The module studies how the pandemic is related to decision making in the German households. It is replicated in the ResPOnsE Covid-19 survey of the University of Milano Statale, which enables cross-country comparison between Germany and Italy. The following questions are asked:  Are reduced incomes and changing employment situations, particularly if they come at the cost of women’s earnings, associated with gender inequality in the household division of labour, care and leisure (e.g women take up the larger burden of household and family work)? How is the pandemic related to changes in control over money in the household? What are the ultimate consequences for woman’s and men’s satisfaction with life, their mental well-being and feelings of financial security?  

Project partner: G. Dotti Sani (University of Milan)

Gender inequalities in academia: Biases in hiring or promotion? (formerly financed by the EUI research council) 

(with Klarita Gërxhani, EUI and Fabienne Liechti, University of Lausanne)

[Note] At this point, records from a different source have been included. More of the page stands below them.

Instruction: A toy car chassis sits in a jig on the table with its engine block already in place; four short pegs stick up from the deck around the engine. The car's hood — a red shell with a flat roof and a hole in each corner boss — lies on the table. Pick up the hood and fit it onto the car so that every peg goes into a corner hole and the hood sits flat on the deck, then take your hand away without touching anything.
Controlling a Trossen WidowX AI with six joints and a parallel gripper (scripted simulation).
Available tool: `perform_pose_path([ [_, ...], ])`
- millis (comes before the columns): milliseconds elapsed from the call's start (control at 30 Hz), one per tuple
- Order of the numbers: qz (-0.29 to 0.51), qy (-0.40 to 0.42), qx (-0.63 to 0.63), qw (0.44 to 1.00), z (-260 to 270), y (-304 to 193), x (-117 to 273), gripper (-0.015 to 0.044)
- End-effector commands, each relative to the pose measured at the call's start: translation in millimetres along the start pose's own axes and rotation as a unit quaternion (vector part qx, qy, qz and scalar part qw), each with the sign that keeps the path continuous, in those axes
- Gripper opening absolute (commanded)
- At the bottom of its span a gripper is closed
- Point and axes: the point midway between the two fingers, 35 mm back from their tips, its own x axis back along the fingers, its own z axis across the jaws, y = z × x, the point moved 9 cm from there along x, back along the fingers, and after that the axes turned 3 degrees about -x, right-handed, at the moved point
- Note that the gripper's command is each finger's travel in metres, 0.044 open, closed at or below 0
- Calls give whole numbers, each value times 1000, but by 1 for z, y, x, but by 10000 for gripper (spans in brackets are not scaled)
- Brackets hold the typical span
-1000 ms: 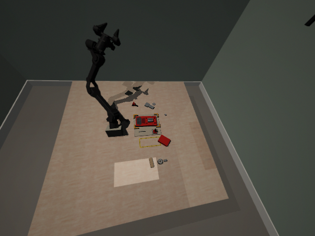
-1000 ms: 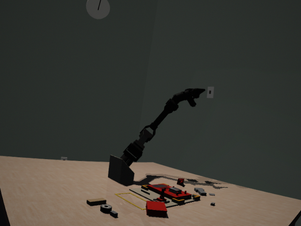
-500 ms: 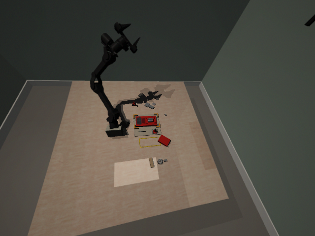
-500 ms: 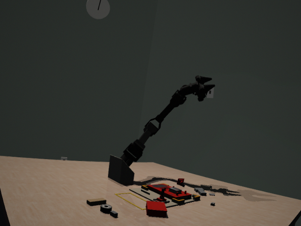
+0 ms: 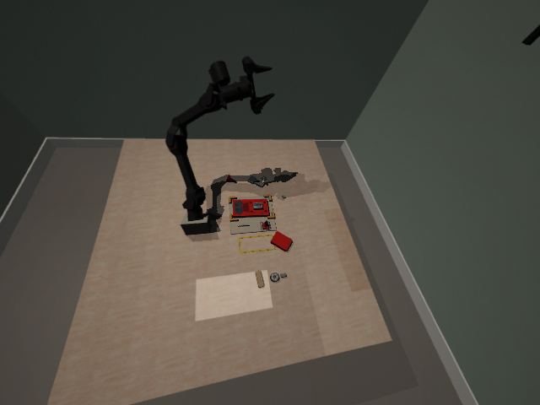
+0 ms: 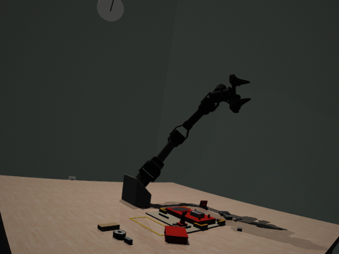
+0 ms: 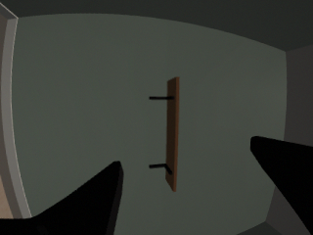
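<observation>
The red hood (image 5: 281, 241) (image 6: 176, 234) lies on the table, roof up and turned at an angle, beside a corner of the yellow outline. The red chassis (image 5: 250, 213) (image 6: 171, 210) sits in the jig (image 5: 235, 229) (image 6: 193, 230) between orange-marked corners. The grey engine block (image 5: 257, 205) (image 6: 197, 213) is on its deck, with small pegs around it. My gripper (image 5: 272, 81) (image 6: 250, 90) (image 7: 188, 156) is open and empty, high above the table and pointing sideways, far from the hood. The wrist view shows only walls and a shelf between the fingers, not the hood or car.
A small red and black stand (image 5: 266, 225) (image 6: 182, 223) is on the jig's plate near the hood. A tan block (image 5: 260, 278) (image 6: 108, 226), a grey ring (image 5: 274, 277) (image 6: 119, 234) and a small dark block (image 6: 127, 240) lie nearby. Small red and grey parts lie behind the jig.
</observation>
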Motion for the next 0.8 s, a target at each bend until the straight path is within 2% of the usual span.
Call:
perform_pose_path([
  [0, 36, 44, -66, 996, 16, -29, -24, 440],
  [200, 106, 118, -173, 972, 53, -82, -58, 440],
  [433, 199, 193, -286, 917, 105, -144, -87, 440],
  [767, 336, 283, -452, 776, 196, -218, -105, 440],
])
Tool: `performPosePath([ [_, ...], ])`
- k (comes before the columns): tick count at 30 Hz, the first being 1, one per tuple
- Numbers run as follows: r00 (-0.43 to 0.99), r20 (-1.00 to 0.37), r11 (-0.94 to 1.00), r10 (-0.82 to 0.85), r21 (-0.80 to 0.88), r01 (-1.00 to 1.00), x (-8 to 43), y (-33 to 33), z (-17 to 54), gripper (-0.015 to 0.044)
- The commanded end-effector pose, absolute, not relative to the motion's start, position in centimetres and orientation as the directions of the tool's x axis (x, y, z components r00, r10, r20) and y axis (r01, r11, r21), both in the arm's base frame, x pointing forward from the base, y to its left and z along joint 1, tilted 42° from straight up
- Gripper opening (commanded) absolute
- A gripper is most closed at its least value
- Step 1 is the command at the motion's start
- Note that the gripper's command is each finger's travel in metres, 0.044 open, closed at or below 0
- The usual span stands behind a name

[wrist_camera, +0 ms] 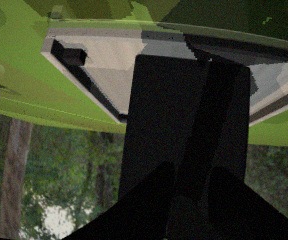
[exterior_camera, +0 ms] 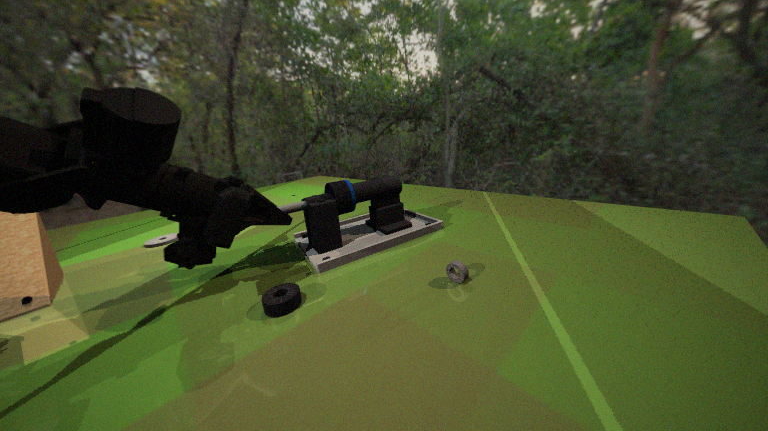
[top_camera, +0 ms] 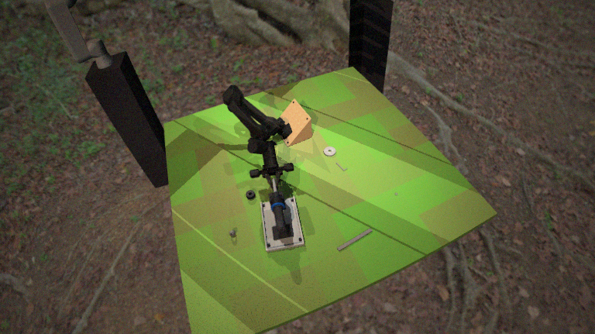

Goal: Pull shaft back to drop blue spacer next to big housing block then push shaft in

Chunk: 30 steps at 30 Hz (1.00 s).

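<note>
Shaft [top_camera: 274, 184] [exterior_camera: 292, 207] is pinched by the fingers [top_camera: 269, 177] [exterior_camera: 289, 220] at its free end; it goes through the black upright block [exterior_camera: 322, 223] toward the housing [top_camera: 281, 225] [exterior_camera: 386, 202]. Blue spacer [top_camera: 278, 204] [exterior_camera: 351, 194] sits beside the housing, above the pale tray [top_camera: 299, 225] [exterior_camera: 373, 247]; it is not on the tabletop [top_camera: 394, 159] [exterior_camera: 396, 347].

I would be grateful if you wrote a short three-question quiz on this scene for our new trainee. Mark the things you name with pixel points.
1. True or false: the blue ring-shaped spacer [top_camera: 278, 206] [exterior_camera: 351, 195] has dropped onto the green patterned table [top_camera: 394, 159] [exterior_camera: 566, 290].
2. Fill in the blank: the black parallel-jaw gripper [top_camera: 274, 177] [exterior_camera: 289, 219] is closed on the metal ____.
3. Which lies nearer the pale rectangular base tray [top_camera: 263, 225] [exterior_camera: 373, 252] in the top view? (a) the thick black ring [top_camera: 250, 194] [exterior_camera: 281, 299]; (b) the flat white disc with a hole [top_camera: 325, 152] [exterior_camera: 152, 243].

Key: 1. false; 2. shaft; 3. a.
</note>
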<state>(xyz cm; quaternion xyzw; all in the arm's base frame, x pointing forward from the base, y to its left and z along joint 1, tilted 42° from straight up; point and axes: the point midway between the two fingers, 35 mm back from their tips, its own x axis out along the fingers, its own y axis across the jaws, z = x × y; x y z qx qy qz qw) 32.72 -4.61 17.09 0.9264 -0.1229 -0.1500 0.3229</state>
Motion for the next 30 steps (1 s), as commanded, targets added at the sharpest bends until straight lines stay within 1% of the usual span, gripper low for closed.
performPosePath([
  [1, 0.925, -0.199, -0.76, -0.323, 0.637, -0.128, 32.66, -4.58, 17.04, 0.0],
  [30, 0.925, -0.199, -0.76, -0.323, 0.637, -0.128, 32.41, -4.58, 16.99, 0.0],
])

Given a relatively equal share of women and men at the PhD level, there is a dramatic decrease of women’s representation in higher stages of academic career (European Commission 2015). In this project, we study whether and how the demand-side processes contribute to this decrease by examining two forms of possible gender bias in academia: direct bias in screening processes through selectors’ decisions and indirect bias through reliance on networks that may operate differently for men and women. We test these mechanisms through a factorial survey experiment on two types of professional engagement: entrance into assistant professorships and internal promotion to full professorship.

Project partners: A. Rusconi (WZB) and H. Solga (WZB)

Gender pay gaps in relation to field of studies: care-technical divide through observational data and experimental approach (formerly supported by The  Cluster “Politics of Inequality”) 

The project explores the care-technical divide in fields of study in terms of its consequences for labour market opportunities of men and women. It relies on complementary methods to study gender gaps in relation to field of study: the analysis of observational data drawn from large national surveys and experimental evidence from a factorial survey experiment. 

Project partner: D. Galos (University of Konstanz) and Irene Prix (University of Turku).